Equestrian sport’s governing body, the FEI, had warned competitors that their testing procedures had improved. In Waterford Crystal’s case, the sedative hadn’t totally washed out of its system.

O’Connor felt that the B sample would work in his favour but all hell broke loose when, on October 21, the FEI was informed that a sample portion was stolen from the Horseracing Forensic Laboratory in Newmarket.

Police in Cambridge only learned of the crime five days later. They investigated, as did police in Lausanne, where the FEI is based. It emerged that an unknown person signed for the delivery of the sample.

Cian O'Connor and Waterford Crystal celebrate a clear round in the final in Athens
Cian O'Connor and Waterford Crystal celebrate a clear round in the final in Athens

Avril Doyle, the Equestrian Federation of Ireland president, was at a loss — she had been told by the FEI that the sample was en route to Hong Kong, not split between Cambridge and New York.

The controversy deepened when a break-in at the offices of the EFI in Kill was discovered by cleaners early on the morning of November 1. Doyle described the incident as “sinister”.

A file on another of O’Connor’s horses that had tested positive that summer, ABC Landliebe, was the only thing stolen. A page of that file was sent by fax to RTE’s Charlie Bird. O’Connor insisted at the time that he wasn’t responsible as he already had the information on the file.

In an Irish Times interview almost five years ago, he addressed that period. “I didn’t know anything about it at the time, I still don’t know anything about it,” O’Connor said.

“People who didn’t really understand the story obviously pointed the finger. But we knew there was a blood sample to come and we already had our own copies of the documents that were in the federation.

“There was nothing to be gained for us when those things happened. It was compared at the time to a Dick Francis novel and it was a mad time, definitely.

“It gave different dimensions to it and it meant there was more intrigue around it in the public. But there were factions around who would have gone to any lengths to be against me.”

Avril Doyle
Avril Doyle

Former Ireland chef d’Equipe Tommy Wade also weighed in after the break-in. “The motive is to blacklist Cian O’Connor,” he said. “Why? Certain people want Cian O’Connor pulled down. It’s the police’s job to find those people and they’re not very hard to find.”

The blood portion of the sample was tested in New York and O’Connor was stripped of the gold medal the following March following a hearing in Zurich.

He went on to win bronze at London 2012 and Paris 2024 was his fourth Games. Meanwhile, the perpetrators of both robberies have never been found. The Cambridgeshire Constabulary and Naas Gardai haven’t closed the cases.

“A comprehensive investigation occurred at the time led by Naas District Detective Unit,” said the Garda Press Office of the FEI office break-in. A Garda investigation into the burglary remains open at this time.
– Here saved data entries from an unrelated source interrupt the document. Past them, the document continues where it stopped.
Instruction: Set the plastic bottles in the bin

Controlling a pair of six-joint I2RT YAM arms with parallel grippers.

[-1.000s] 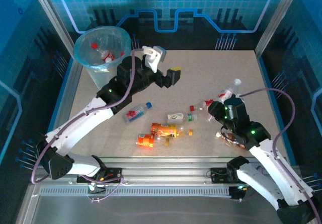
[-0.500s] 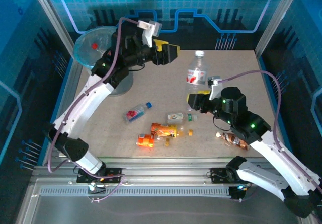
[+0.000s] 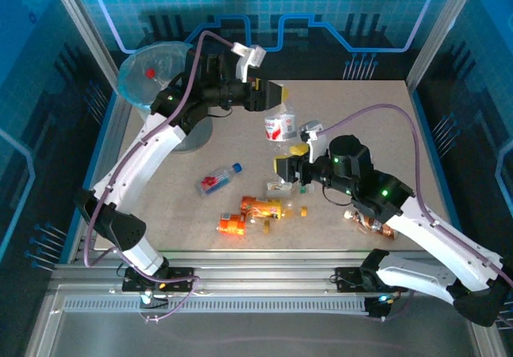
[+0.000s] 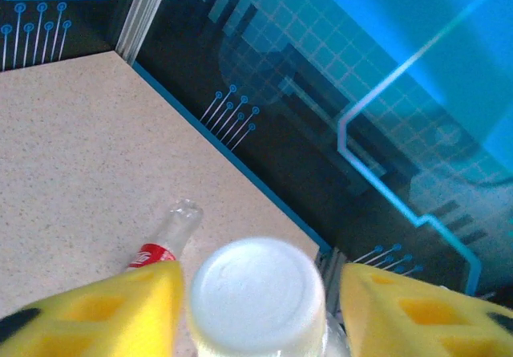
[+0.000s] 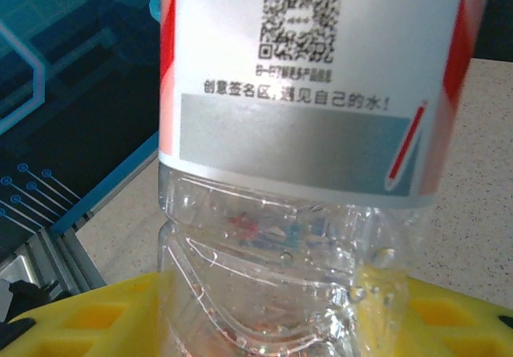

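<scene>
The right gripper (image 3: 287,167) holds a clear bottle (image 3: 280,126) with a red-and-white label in the air above the middle of the surface (image 3: 361,108), well apart from the bin (image 3: 132,84). In the right wrist view the jaws of this gripper (image 5: 264,317) pinch the ribbed clear lower body of the bottle (image 5: 313,92), with a yellow pad pressed against each side. The label above the pads carries a QR code and a line of Chinese text.

The left gripper (image 3: 274,94) reaches in from the far side and meets the other end of the same bottle. In the left wrist view its jaws (image 4: 260,293) are spread, and the bottle's round white end (image 4: 256,293) sits between the two yellow pads. The left pad is right against that end, while a gap shows on the right. Beyond it, another clear bottle with a red label (image 4: 164,241) lies on the surface.

The bin stands at the far left corner, partly covered by the left arm, and a red cap (image 3: 150,74) shows inside it. A blue-capped bottle (image 3: 218,179), two orange bottles (image 3: 260,207) and a brown bottle (image 3: 373,227) lie on the near part of the surface.
</scene>
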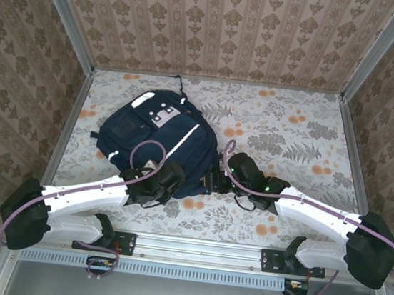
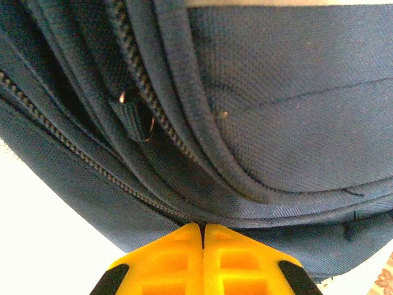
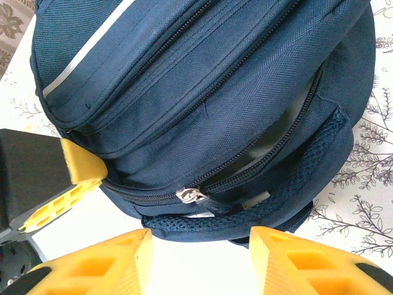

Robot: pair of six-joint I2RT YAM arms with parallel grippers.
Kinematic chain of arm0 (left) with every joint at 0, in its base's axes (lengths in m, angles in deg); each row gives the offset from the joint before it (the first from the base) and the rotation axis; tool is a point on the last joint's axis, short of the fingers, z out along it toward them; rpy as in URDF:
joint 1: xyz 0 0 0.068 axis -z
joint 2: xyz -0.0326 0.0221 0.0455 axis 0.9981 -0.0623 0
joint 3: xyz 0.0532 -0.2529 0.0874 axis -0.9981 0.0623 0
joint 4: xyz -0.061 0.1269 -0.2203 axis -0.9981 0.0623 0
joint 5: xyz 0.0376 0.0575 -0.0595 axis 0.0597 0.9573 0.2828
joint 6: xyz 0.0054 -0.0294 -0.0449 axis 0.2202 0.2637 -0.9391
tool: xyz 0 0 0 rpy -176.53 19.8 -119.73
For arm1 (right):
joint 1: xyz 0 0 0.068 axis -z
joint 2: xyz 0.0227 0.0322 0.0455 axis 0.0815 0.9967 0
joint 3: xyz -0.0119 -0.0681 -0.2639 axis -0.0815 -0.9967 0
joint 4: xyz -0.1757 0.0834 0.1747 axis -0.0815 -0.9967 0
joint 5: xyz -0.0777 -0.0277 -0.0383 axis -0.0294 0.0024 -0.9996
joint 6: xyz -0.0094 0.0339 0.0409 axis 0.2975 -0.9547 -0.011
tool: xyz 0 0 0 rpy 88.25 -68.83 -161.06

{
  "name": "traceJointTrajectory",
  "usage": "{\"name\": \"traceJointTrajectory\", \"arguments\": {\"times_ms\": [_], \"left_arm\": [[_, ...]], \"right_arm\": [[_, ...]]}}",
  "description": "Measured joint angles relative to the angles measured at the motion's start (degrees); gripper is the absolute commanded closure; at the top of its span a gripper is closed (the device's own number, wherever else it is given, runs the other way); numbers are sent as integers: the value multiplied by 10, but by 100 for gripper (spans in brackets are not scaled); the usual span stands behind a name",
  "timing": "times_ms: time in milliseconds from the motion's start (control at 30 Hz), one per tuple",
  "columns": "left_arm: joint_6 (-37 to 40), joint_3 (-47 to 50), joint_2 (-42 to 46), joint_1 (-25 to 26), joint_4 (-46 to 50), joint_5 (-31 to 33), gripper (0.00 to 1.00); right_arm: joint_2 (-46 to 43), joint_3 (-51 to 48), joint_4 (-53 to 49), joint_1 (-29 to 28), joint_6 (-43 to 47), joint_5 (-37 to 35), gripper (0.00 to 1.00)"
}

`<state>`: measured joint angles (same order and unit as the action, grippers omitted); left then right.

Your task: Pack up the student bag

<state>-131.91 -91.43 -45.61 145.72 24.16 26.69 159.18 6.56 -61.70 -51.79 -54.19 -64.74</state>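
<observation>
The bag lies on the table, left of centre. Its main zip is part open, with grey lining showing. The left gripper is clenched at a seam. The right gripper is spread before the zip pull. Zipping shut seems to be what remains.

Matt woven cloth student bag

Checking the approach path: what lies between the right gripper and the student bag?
Bare tablecloth separates right gripper from student bag, shown in the right wrist view.
</observation>
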Motion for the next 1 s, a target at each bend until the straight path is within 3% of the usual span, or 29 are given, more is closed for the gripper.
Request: {"name": "traceJointTrajectory", "arguments": {"times_ms": [333, 567, 600, 767, 867, 1000], "left_arm": [[1, 1, 123, -20, 72, 46, 100], [1, 1, 127, -24, 82, 54, 100], [2, 1, 126, -24, 81, 53, 91], [-4, 1, 108, -20, 76, 28, 67], [-26, 1, 97, -2, 62, 13, 58], [-55, 1, 72, 26, 37, 2, 56]], "right_arm": [[30, -4, 55, 0, -2, 52, 56], [98, 6, 91, 0, 1, 89, 58], [103, 7, 94, 0, 3, 90, 57], [104, 7, 96, 0, 10, 83, 55], [90, 1, 95, 0, 14, 71, 54], [64, -9, 95, 0, 15, 57, 54]]}}
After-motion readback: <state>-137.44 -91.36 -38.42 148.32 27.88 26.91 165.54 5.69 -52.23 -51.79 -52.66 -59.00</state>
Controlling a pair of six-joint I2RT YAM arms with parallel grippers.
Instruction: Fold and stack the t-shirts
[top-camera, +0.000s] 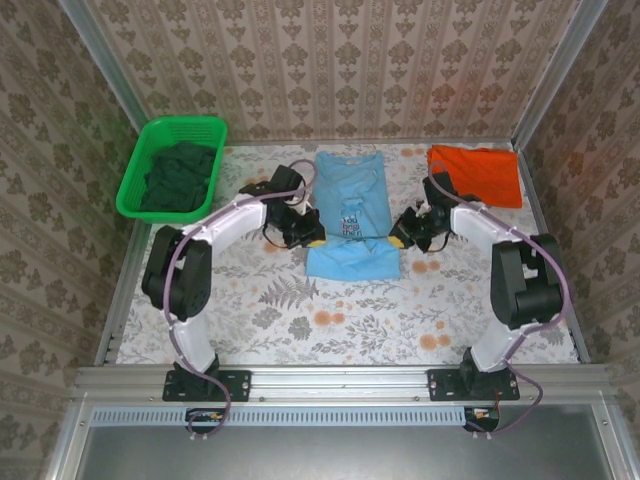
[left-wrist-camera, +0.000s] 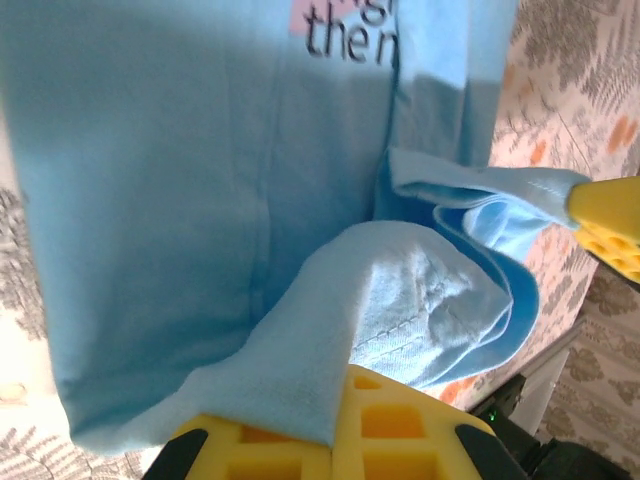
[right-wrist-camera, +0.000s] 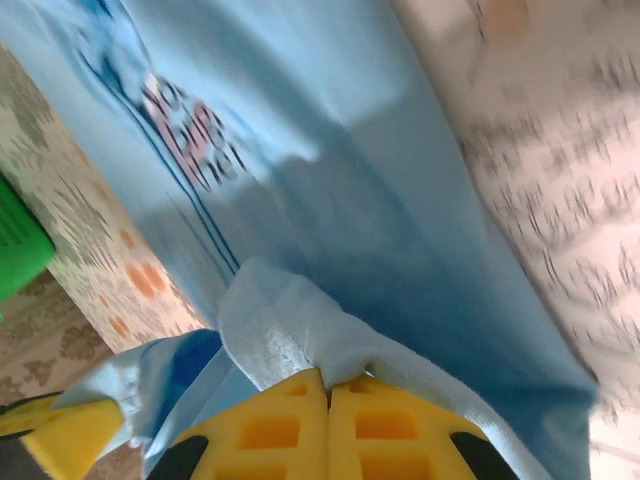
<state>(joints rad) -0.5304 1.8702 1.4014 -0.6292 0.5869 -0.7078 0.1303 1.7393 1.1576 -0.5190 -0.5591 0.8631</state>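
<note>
Now left fingers (left-wrist-camera: 400, 440) and right fingers (right-wrist-camera: 390, 430) are clenched on the blue shirt (top-camera: 350, 190) (one at each side edge).

a lab test booth dressed like a home: damask wallpaper panels (top-camera: 330, 60) held in bare aluminium posts (top-camera: 100, 60), a fern-print tablecloth (top-camera: 330, 310) (orange blossoms too), and a left arm (top-camera: 185, 270) and right arm (top-camera: 520, 280) bolted to a metal rail (top-camera: 340, 382).

light blue t-shirt (top-camera: 346, 190), orange-red t-shirt (top-camera: 480, 173), green basket (top-camera: 134, 173)
</note>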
In Cambridge, CCTV footage was checked and phone call traces made to DHL’s customer services division on the day the same was stolen.

And, from the Cambridgeshire Constabulary corporate communications office, came this statement this week: “An extensive investigation was carried out, including interviewing the courier who delivered the sample, analysing phone data and taking fingerprints from various items.

“The case was eventually filed pending further investigative opportunities coming to light.”